# [ASSIGNED TASK]
This exercise needs the listing below duplicated exactly.

AVAILABLE DATA Start Marker

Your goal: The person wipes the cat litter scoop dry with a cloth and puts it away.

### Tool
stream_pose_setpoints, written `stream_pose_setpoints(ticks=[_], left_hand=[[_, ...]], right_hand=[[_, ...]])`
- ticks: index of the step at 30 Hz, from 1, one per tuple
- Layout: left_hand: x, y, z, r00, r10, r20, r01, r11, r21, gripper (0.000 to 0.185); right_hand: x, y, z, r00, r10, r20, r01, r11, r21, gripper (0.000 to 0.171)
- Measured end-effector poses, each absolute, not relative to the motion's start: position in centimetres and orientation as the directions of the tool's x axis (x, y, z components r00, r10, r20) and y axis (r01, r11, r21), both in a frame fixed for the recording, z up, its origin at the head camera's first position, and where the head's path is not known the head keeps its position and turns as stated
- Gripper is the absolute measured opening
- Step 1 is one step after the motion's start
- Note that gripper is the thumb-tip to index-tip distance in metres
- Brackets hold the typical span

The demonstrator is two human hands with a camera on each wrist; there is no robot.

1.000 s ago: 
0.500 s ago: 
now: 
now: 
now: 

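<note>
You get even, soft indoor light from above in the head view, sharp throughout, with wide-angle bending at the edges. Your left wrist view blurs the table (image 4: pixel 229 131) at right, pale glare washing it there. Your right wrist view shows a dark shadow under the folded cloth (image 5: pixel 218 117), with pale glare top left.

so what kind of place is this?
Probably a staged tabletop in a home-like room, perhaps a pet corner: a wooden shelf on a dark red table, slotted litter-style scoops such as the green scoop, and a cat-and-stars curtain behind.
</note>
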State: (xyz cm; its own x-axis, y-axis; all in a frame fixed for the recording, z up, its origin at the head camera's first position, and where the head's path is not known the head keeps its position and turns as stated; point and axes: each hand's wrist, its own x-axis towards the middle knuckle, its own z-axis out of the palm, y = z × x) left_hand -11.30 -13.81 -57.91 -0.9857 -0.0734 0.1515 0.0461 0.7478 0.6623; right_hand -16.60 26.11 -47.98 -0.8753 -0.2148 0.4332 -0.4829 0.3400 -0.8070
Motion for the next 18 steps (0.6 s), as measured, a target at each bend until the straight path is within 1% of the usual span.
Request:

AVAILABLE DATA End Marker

# [ANSWER TO THE EXERCISE]
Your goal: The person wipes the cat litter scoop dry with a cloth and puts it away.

### Tool
stream_pose_setpoints, written `stream_pose_setpoints(ticks=[_], left_hand=[[_, ...]], right_hand=[[_, ...]])`
- ticks: index of the step at 30 Hz, from 1, one per tuple
- Layout: left_hand: x, y, z, r00, r10, r20, r01, r11, r21, gripper (0.000 to 0.185); right_hand: x, y, z, r00, r10, r20, r01, r11, r21, gripper (0.000 to 0.171)
- Measured end-effector poses, each absolute, not relative to the motion's start: position in centimetres and orientation as the directions of the tool's x axis (x, y, z components r00, r10, r20) and y axis (r01, r11, r21), both in a frame fixed for the recording, z up, its origin at the head camera's first position, and where the head's path is not known the head keeps its position and turns as stated
- Gripper is the absolute measured opening
- Step 1 is one step after the motion's start
- Note that gripper is the thumb-tip to index-tip distance in metres
- Brackets hold the typical span

The demonstrator is two human hands with a camera on each wrist; there is no robot.

1.000 s ago: 
0.500 s ago: 
now: 
now: 
now: 

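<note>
You get even, soft indoor light from above in the head view, sharp throughout, with wide-angle bending at the edges. Your left wrist view blurs the table (image 4: pixel 229 131) at right, pale glare washing it there. Your right wrist view shows a dark shadow under the folded cloth (image 5: pixel 218 117), with pale glare top left.

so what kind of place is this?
Probably a staged tabletop in a home-like room, perhaps a pet corner: a wooden shelf on a dark red table, slotted litter-style scoops such as the green scoop, and a cat-and-stars curtain behind.
</note>
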State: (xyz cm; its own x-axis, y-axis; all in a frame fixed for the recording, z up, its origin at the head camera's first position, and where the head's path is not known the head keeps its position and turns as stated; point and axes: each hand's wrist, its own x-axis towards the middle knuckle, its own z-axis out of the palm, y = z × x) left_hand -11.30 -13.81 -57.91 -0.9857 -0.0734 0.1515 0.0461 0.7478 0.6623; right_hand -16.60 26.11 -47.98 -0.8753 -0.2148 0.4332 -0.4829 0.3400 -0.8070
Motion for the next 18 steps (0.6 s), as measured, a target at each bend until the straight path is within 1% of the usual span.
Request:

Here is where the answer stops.